Exercise instructions: Output only the entries, exactly as given, without the pictures.

(Data items)
※ ※ ※

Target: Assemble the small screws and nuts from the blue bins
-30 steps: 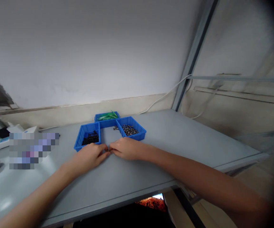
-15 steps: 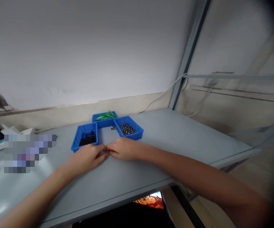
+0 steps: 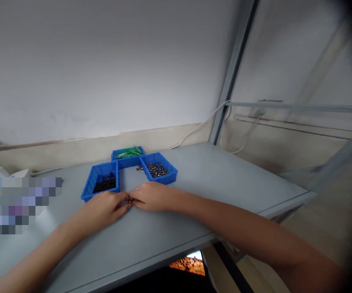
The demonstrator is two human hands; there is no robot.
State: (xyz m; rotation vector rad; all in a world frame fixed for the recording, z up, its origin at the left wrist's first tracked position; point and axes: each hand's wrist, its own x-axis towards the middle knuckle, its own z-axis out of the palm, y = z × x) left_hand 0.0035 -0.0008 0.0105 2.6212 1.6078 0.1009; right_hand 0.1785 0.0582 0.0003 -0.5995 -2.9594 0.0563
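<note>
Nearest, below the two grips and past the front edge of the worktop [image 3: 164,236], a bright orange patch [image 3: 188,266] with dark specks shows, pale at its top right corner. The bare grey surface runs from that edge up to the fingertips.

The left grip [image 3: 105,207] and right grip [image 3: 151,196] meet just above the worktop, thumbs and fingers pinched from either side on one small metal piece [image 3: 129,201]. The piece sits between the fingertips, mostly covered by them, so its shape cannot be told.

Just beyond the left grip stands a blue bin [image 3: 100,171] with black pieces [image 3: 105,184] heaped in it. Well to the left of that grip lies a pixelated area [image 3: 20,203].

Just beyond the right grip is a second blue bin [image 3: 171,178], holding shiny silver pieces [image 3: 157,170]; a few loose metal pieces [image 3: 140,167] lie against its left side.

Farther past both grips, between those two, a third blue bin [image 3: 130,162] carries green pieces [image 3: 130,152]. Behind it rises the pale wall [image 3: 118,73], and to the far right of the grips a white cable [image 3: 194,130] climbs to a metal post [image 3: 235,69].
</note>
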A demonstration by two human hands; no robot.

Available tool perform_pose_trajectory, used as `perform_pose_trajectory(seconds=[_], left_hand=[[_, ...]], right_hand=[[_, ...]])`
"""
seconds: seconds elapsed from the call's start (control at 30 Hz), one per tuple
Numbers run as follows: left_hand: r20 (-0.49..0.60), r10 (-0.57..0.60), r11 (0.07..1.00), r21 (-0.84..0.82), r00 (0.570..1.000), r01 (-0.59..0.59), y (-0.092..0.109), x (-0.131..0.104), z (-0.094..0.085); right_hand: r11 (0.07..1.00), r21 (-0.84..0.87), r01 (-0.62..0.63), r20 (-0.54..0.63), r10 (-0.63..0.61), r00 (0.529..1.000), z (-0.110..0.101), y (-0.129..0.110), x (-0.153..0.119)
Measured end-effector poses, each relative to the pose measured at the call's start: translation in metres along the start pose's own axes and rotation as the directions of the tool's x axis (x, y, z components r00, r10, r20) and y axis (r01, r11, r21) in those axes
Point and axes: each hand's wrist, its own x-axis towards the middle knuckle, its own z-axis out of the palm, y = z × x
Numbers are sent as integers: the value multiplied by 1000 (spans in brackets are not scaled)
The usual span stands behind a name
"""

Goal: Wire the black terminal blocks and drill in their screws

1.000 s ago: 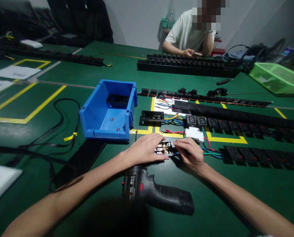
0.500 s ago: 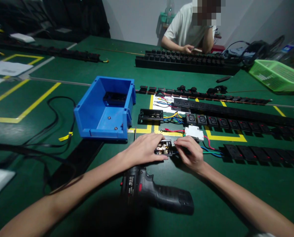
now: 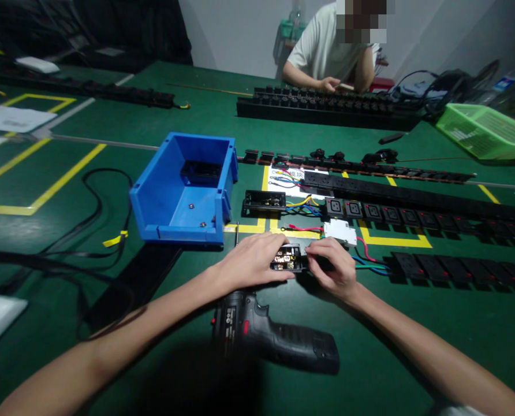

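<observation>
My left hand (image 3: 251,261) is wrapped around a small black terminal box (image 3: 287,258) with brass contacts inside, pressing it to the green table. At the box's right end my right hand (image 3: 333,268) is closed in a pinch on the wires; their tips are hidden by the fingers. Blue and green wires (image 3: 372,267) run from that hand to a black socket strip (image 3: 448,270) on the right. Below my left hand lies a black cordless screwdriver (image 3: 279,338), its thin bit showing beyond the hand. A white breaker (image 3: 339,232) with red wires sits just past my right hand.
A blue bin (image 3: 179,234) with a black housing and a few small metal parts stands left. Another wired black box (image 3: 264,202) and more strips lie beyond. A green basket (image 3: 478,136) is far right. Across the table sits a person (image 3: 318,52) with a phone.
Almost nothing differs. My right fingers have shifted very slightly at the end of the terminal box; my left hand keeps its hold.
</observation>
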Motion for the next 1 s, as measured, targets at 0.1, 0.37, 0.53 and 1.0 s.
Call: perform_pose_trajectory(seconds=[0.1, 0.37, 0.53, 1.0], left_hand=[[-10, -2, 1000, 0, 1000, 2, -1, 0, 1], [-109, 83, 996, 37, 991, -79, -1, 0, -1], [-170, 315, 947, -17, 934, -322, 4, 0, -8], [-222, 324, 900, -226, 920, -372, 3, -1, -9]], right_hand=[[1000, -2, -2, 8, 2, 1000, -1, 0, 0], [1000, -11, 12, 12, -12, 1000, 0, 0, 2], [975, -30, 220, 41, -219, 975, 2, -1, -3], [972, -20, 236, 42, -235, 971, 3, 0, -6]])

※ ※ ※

Result:
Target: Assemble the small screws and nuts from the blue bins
-30 steps: 
-15 steps: 
+0 steps: 
The demonstrator is two human hands; there is no robot.
State: (xyz m; rotation vector rad; all in a world frame fixed for the recording, z up, its origin at the left wrist's first tracked position; point and axes: each hand's wrist, its own x-axis towards the middle knuckle, its own z-axis out of the palm, y = z × x) left_hand 0.0035 -0.0008 0.0105 2.6212 1.6078 0.1009; right_hand 0.1785 0.0582 0.0003 -0.5995 -2.9594 0.0563
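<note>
Nearest, below the two grips and past the front edge of the worktop [image 3: 164,236], a bright orange patch [image 3: 188,266] with dark specks shows, pale at its top right corner. The bare grey surface runs from that edge up to the fingertips.

The left grip [image 3: 105,207] and right grip [image 3: 151,196] meet just above the worktop, thumbs and fingers pinched from either side on one small metal piece [image 3: 129,201]. The piece sits between the fingertips, mostly covered by them, so its shape cannot be told.

Just beyond the left grip stands a blue bin [image 3: 100,171] with black pieces [image 3: 105,184] heaped in it. Well to the left of that grip lies a pixelated area [image 3: 20,203].

Just beyond the right grip is a second blue bin [image 3: 171,178], holding shiny silver pieces [image 3: 157,170]; a few loose metal pieces [image 3: 140,167] lie against its left side.

Farther past both grips, between those two, a third blue bin [image 3: 130,162] carries green pieces [image 3: 130,152]. Behind it rises the pale wall [image 3: 118,73], and to the far right of the grips a white cable [image 3: 194,130] climbs to a metal post [image 3: 235,69].
</note>
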A demonstration by two human hands; no robot.

Available tool perform_pose_trajectory, used as `perform_pose_trajectory(seconds=[_], left_hand=[[_, ...]], right_hand=[[_, ...]])`
"""
seconds: seconds elapsed from the call's start (control at 30 Hz), one per tuple
Numbers run as follows: left_hand: r20 (-0.49..0.60), r10 (-0.57..0.60), r11 (0.07..1.00), r21 (-0.84..0.82), r00 (0.570..1.000), r01 (-0.59..0.59), y (-0.092..0.109), x (-0.131..0.104), z (-0.094..0.085); right_hand: r11 (0.07..1.00), r21 (-0.84..0.87), r01 (-0.62..0.63), r20 (-0.54..0.63), r10 (-0.63..0.61), r00 (0.529..1.000), z (-0.110..0.101), y (-0.129..0.110), x (-0.153..0.119)
Measured end-effector poses, each relative to the pose measured at the call's start: translation in metres along the start pose's own axes and rotation as the directions of the tool's x axis (x, y, z components r00, r10, r20) and y axis (r01, r11, r21) in those axes
Point and axes: each hand's wrist, its own x-axis towards the middle knuckle, its own z-axis out of the palm, y = z × x
Numbers are sent as integers: the value multiplied by 1000 (spans in brackets are not scaled)
The usual span stands behind a name
"""

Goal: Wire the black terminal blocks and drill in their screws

1.000 s ago: 
0.500 s ago: 
now: 

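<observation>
My left hand (image 3: 251,261) is wrapped around a small black terminal box (image 3: 287,258) with brass contacts inside, pressing it to the green table. At the box's right end my right hand (image 3: 333,268) is closed in a pinch on the wires; their tips are hidden by the fingers. Blue and green wires (image 3: 372,267) run from that hand to a black socket strip (image 3: 448,270) on the right. Below my left hand lies a black cordless screwdriver (image 3: 279,338), its thin bit showing beyond the hand. A white breaker (image 3: 339,232) with red wires sits just past my right hand.
A blue bin (image 3: 179,234) with a black housing and a few small metal parts stands left. Another wired black box (image 3: 264,202) and more strips lie beyond. A green basket (image 3: 478,136) is far right. Across the table sits a person (image 3: 318,52) with a phone.
Almost nothing differs. My right fingers have shifted very slightly at the end of the terminal box; my left hand keeps its hold.
</observation>
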Motion for the next 1 s, as measured, targets at 0.1, 0.37, 0.53 and 1.0 s.
Call: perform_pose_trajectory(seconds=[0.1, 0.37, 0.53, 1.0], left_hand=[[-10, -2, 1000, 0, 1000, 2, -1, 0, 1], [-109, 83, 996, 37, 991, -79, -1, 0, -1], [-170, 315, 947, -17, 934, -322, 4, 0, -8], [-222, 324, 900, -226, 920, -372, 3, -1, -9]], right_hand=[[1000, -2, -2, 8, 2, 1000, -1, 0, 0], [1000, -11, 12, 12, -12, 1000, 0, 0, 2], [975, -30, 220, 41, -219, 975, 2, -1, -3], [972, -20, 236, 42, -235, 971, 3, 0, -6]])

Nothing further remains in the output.